**GIVEN DATA**.
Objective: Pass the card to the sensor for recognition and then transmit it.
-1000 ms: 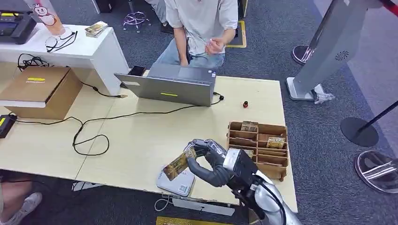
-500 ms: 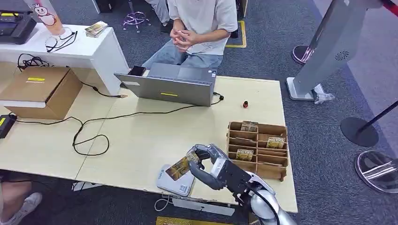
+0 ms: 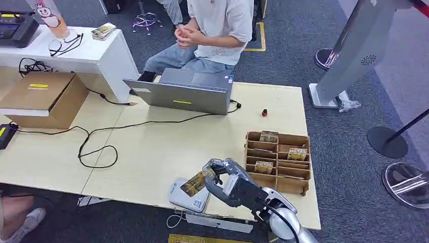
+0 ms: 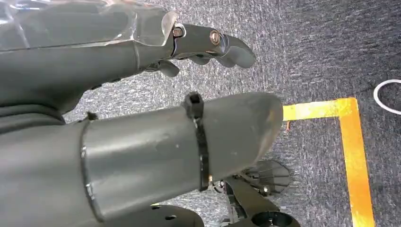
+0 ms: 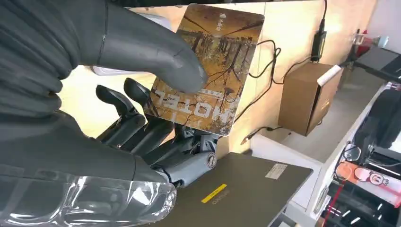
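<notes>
Right hand [image 3: 227, 183]: dark grey fingers and a thick matte thumb, clamped on the card [image 3: 195, 182]; in my right wrist view the thumb presses the printed face while the fingers [image 5: 142, 127] back it from behind.

Card: thin glossy rectangle with rounded corners, printed with brown-gold autumn trees and the word HOTEL. I see it held tilted just above the sensor [image 3: 188, 194], at the near edge of the table [image 3: 152, 152].

Sensor: flat pale grey pad with rounded corners and a small printed code square, lying flat and slightly overhanging the near edge.

Left hand [image 4: 156, 118]: smooth grey thumb and dark fingers apart, nothing in them, over coarse grey carpet with a yellow tape line [image 4: 354, 156].

Card rack [image 3: 278, 161]: open wooden box of slotted compartments, just right of the right hand, with several more cards in it.

Table: pale wood-grain top. Far side: grey laptop [image 3: 184, 91], black cable [image 3: 96, 147] looping left, plain cardboard box [image 3: 43, 98] at far left.

Person [image 3: 212, 30]: seated beyond the laptop, hands clasped.
</notes>
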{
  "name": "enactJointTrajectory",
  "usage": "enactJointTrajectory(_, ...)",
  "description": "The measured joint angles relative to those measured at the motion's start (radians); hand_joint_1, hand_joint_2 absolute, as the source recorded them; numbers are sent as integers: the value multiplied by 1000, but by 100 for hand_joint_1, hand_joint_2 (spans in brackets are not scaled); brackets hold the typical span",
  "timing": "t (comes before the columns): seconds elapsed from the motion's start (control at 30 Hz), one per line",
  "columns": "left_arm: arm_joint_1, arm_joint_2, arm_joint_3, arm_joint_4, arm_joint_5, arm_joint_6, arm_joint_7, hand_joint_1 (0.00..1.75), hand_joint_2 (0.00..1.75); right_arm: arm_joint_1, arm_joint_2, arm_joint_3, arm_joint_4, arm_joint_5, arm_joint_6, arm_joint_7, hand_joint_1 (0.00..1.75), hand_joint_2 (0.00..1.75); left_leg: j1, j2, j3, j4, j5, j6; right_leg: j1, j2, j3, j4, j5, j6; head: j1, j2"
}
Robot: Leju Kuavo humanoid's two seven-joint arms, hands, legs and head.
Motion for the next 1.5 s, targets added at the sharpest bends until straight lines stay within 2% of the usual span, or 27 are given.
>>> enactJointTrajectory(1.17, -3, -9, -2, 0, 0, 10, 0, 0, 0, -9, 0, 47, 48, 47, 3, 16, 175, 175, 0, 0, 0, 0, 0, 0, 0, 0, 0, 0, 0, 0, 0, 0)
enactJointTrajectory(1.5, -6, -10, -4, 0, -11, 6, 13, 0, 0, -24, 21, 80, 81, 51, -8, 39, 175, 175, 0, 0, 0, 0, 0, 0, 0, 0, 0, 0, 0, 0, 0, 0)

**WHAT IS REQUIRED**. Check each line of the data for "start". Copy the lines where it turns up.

**WRITTEN SOLUTION**.
  "description": "The measured joint angles relative to those measured at the motion's start (radians); hand_joint_1, hand_joint_2 absolute, as the source recorded them; numbers are sent as integers: the value multiplied by 1000, but by 100 for hand_joint_1, hand_joint_2 (spans in brackets are not scaled); brackets hold the typical span",
  "timing": "t (comes before the columns): seconds elapsed from the motion's start (control at 30 Hz), one per line",

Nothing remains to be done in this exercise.